▶ _To do_
Would you please transcribe the data in full and exactly, excluding images?

|---|

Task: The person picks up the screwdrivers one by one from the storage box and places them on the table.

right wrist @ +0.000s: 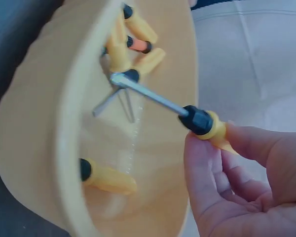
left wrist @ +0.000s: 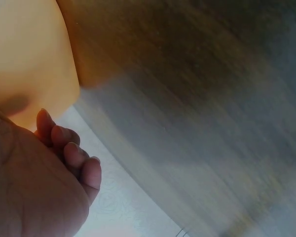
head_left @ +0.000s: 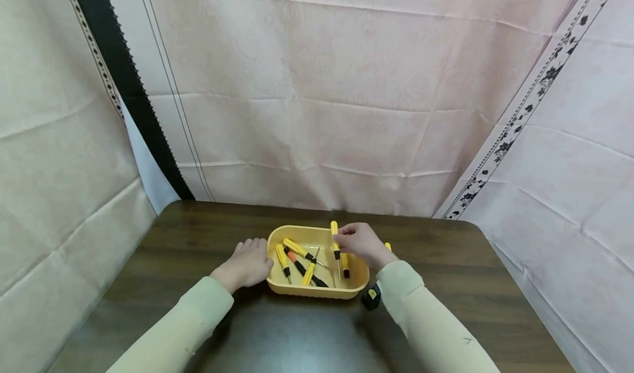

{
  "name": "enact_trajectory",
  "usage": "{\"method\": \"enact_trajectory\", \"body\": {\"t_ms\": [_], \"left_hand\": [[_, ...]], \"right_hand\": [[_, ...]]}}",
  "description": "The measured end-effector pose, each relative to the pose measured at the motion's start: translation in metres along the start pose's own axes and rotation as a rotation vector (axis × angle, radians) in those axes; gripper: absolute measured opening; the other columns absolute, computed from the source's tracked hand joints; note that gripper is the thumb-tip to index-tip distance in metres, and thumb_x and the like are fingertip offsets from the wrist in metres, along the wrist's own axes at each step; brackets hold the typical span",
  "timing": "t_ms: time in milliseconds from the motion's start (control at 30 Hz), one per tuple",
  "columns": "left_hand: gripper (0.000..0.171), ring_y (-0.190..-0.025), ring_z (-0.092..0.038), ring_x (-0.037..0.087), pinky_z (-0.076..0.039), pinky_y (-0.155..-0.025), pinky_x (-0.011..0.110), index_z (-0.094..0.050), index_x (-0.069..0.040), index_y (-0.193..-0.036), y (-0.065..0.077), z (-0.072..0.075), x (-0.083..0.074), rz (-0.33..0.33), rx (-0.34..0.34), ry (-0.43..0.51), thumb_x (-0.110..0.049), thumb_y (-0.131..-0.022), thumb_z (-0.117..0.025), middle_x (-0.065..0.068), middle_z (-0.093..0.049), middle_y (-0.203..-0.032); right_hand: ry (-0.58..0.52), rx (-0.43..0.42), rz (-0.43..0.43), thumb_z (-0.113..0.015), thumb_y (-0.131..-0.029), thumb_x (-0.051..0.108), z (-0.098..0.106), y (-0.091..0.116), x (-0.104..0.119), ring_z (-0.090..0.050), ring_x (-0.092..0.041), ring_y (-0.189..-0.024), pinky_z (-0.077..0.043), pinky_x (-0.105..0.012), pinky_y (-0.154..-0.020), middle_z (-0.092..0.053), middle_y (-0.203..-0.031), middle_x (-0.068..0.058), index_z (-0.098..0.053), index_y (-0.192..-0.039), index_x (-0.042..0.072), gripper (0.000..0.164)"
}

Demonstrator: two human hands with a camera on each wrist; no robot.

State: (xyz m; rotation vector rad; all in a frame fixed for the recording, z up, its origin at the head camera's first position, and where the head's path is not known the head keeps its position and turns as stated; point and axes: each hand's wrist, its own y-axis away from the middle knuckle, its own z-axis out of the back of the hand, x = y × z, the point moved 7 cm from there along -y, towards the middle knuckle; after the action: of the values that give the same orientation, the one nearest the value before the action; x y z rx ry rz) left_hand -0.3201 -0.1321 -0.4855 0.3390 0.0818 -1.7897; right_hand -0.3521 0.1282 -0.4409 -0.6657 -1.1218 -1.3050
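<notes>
My right hand (head_left: 358,242) pinches the yellow-and-black handle of a screwdriver (head_left: 335,240) between thumb and fingers, over the right part of a yellow plastic basket (head_left: 317,291). Its metal shaft points down into the basket in the head view. Inside lie several yellow-handled screwdrivers (head_left: 282,258) and one with an orange-and-black handle (head_left: 297,262). One yellow screwdriver (right wrist: 111,178) lies apart from the cluster, near the right end. My left hand (head_left: 250,260) rests at the basket's left end, its fingers loosely bent beside the outer wall (left wrist: 34,54) in the left wrist view.
The basket stands on a dark brown wooden table (head_left: 198,307). Behind it and at both sides hang pale cloth sheets (head_left: 317,114). Just past the right wrist, a small yellow tip (head_left: 388,246) shows. A black device (head_left: 371,296) sits at that wrist.
</notes>
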Motion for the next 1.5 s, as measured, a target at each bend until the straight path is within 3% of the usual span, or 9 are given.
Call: {"method": "enact_trajectory", "body": {"t_ms": [233,700,1067,1500], "left_hand": [[0.049,-0.097,-0.041,0.024,-0.032,-0.089,0.044,-0.045,0.001,-0.130,-0.001,0.000,0.000,0.001,0.013,-0.005,-0.034,-0.097,-0.043,0.010,-0.050,-0.115],[0.050,-0.100,-0.041,0.025,-0.032,-0.090,0.046,-0.044,0.002,-0.132,-0.002,-0.002,0.001,0.006,0.015,-0.001,-0.033,-0.096,-0.043,0.012,-0.050,-0.120],[0.047,-0.095,-0.040,0.024,-0.032,-0.087,0.044,-0.045,0.001,-0.129,-0.001,0.000,0.001,0.020,0.026,0.012,-0.033,-0.096,-0.042,0.009,-0.050,-0.111],[0.050,-0.096,-0.040,0.025,-0.031,-0.089,0.045,-0.043,0.002,-0.132,0.000,-0.002,0.001,0.026,0.038,0.038,-0.032,-0.096,-0.042,0.010,-0.050,-0.114]], "right_hand": [[-0.078,-0.019,0.013,-0.067,-0.091,0.013,0.014,0.001,0.005,-0.068,-0.028,-0.091,-0.051,-0.043,-0.084,-0.064,-0.107,-0.019,-0.062,-0.112,-0.007,0.029],[-0.103,-0.047,0.024,-0.066,-0.092,0.019,0.049,0.002,0.001,-0.066,-0.029,-0.098,-0.050,-0.041,-0.086,-0.062,-0.114,-0.020,-0.060,-0.121,-0.006,0.038],[-0.029,-0.043,-0.026,-0.064,-0.094,0.025,0.078,0.014,-0.007,-0.064,-0.029,-0.103,-0.046,-0.045,-0.092,-0.061,-0.118,-0.017,-0.058,-0.124,-0.002,0.041],[-0.089,-0.065,-0.064,-0.063,-0.095,0.023,0.110,0.014,-0.051,-0.064,-0.025,-0.102,-0.047,-0.044,-0.091,-0.059,-0.117,-0.019,-0.054,-0.127,-0.007,0.045]]}}
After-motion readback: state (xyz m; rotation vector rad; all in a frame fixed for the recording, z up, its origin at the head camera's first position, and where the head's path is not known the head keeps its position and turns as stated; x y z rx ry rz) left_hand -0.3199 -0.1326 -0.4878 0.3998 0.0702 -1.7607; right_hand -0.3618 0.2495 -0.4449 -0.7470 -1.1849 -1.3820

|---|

▶ _Task output_
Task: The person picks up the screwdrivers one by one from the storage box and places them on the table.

right wrist @ +0.000s: 
left wrist @ +0.000s: 
head_left @ +0.000s: 

{
  "name": "enact_trajectory",
  "usage": "{\"method\": \"enact_trajectory\", \"body\": {\"t_ms\": [_], \"left_hand\": [[_, ...]], \"right_hand\": [[_, ...]]}}",
  "description": "The measured end-effector pose, each relative to the pose measured at the motion's start: translation in metres along the start pose's own axes and rotation as a rotation vector (axis × angle, radians) in those axes; gripper: absolute measured opening; the other columns absolute, computed from the source's tracked hand joints; note that gripper is the thumb-tip to index-tip distance in metres, and thumb_x and the like are fingertip offsets from the wrist in metres, along the wrist's own axes at each step; brackets hold the typical span",
  "timing": "t_ms: time in milliseconds from the motion's start (control at 30 Hz), one per tuple",
  "columns": "left_hand: gripper (0.000..0.171), ring_y (-0.190..-0.025), ring_z (-0.092..0.038), ring_x (-0.037..0.087), pinky_z (-0.076..0.039), pinky_y (-0.155..-0.025), pinky_x (-0.011..0.110), index_z (-0.094..0.050), index_x (-0.069..0.040), index_y (-0.193..-0.036), y (-0.065..0.077), z (-0.072..0.075), x (-0.083..0.074), rz (-0.33..0.33), rx (-0.34..0.34), ry (-0.43..0.51), thumb_x (-0.110..0.049), thumb_y (-0.131..-0.022), thumb_z (-0.117..0.025), middle_x (-0.065..0.068), middle_z (-0.093..0.049), middle_y (-0.203..-0.032); right_hand: ry (-0.58..0.52), rx (-0.43..0.42), rz (-0.43..0.43), thumb_z (-0.113..0.015), thumb_y (-0.131..-0.029), thumb_x (-0.051..0.108), z (-0.098..0.106), y (-0.091..0.116), x (-0.104..0.119), ring_z (-0.090..0.050), ring_x (-0.092..0.041), ring_y (-0.189..-0.024), pinky_z (-0.077..0.043), pinky_x (-0.105..0.012), pinky_y (-0.154..-0.020), middle_z (-0.092..0.053), middle_y (-0.203..-0.031), middle_x (-0.068..0.058), index_z (-0.098..0.053), index_y (-0.192..-0.039), index_x (-0.042..0.072), gripper (0.000..0.164)"
}

Demonstrator: two human hands with a camera on each wrist; no robot.

State: (xyz m; rotation vector rad; all in a frame fixed for the recording, z up, its origin at the head camera's first position, and where the head's path is not known the head keeps its position and turns as stated; point and axes: each hand's wrist, its own y-axis away from the middle knuckle, its own z-axis out of the back of the hand, x = y × z, the point moved 7 cm from there along -y, towards the middle knuckle; after the action: of the values that give the same orientation, the one nearest the value before the action; x y z rx ry rz) left_hand -0.3201 -0.1321 -0.4855 0.3390 0.0818 -1.7897; right_hand -0.3521 0.1282 -0.4409 -0.6657 -1.1218 -1.3050
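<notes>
My right hand (head_left: 358,242) pinches the yellow-and-black handle of a screwdriver (head_left: 335,240) between thumb and fingers, over the right part of a yellow plastic basket (head_left: 317,291). Its metal shaft points down into the basket in the head view. Inside lie several yellow-handled screwdrivers (head_left: 282,258) and one with an orange-and-black handle (head_left: 297,262). One yellow screwdriver (right wrist: 111,178) lies apart from the cluster, near the right end. My left hand (head_left: 250,260) rests at the basket's left end, its fingers loosely bent beside the outer wall (left wrist: 34,54) in the left wrist view.
The basket stands on a dark brown wooden table (head_left: 198,307). Behind it and at both sides hang pale cloth sheets (head_left: 317,114). Just past the right wrist, a small yellow tip (head_left: 388,246) shows. A black device (head_left: 371,296) sits at that wrist.
</notes>
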Motion for the next 1.5 s, as measured, a target at each bend until the straight path is within 3% of the usual span, or 9 are given.
Call: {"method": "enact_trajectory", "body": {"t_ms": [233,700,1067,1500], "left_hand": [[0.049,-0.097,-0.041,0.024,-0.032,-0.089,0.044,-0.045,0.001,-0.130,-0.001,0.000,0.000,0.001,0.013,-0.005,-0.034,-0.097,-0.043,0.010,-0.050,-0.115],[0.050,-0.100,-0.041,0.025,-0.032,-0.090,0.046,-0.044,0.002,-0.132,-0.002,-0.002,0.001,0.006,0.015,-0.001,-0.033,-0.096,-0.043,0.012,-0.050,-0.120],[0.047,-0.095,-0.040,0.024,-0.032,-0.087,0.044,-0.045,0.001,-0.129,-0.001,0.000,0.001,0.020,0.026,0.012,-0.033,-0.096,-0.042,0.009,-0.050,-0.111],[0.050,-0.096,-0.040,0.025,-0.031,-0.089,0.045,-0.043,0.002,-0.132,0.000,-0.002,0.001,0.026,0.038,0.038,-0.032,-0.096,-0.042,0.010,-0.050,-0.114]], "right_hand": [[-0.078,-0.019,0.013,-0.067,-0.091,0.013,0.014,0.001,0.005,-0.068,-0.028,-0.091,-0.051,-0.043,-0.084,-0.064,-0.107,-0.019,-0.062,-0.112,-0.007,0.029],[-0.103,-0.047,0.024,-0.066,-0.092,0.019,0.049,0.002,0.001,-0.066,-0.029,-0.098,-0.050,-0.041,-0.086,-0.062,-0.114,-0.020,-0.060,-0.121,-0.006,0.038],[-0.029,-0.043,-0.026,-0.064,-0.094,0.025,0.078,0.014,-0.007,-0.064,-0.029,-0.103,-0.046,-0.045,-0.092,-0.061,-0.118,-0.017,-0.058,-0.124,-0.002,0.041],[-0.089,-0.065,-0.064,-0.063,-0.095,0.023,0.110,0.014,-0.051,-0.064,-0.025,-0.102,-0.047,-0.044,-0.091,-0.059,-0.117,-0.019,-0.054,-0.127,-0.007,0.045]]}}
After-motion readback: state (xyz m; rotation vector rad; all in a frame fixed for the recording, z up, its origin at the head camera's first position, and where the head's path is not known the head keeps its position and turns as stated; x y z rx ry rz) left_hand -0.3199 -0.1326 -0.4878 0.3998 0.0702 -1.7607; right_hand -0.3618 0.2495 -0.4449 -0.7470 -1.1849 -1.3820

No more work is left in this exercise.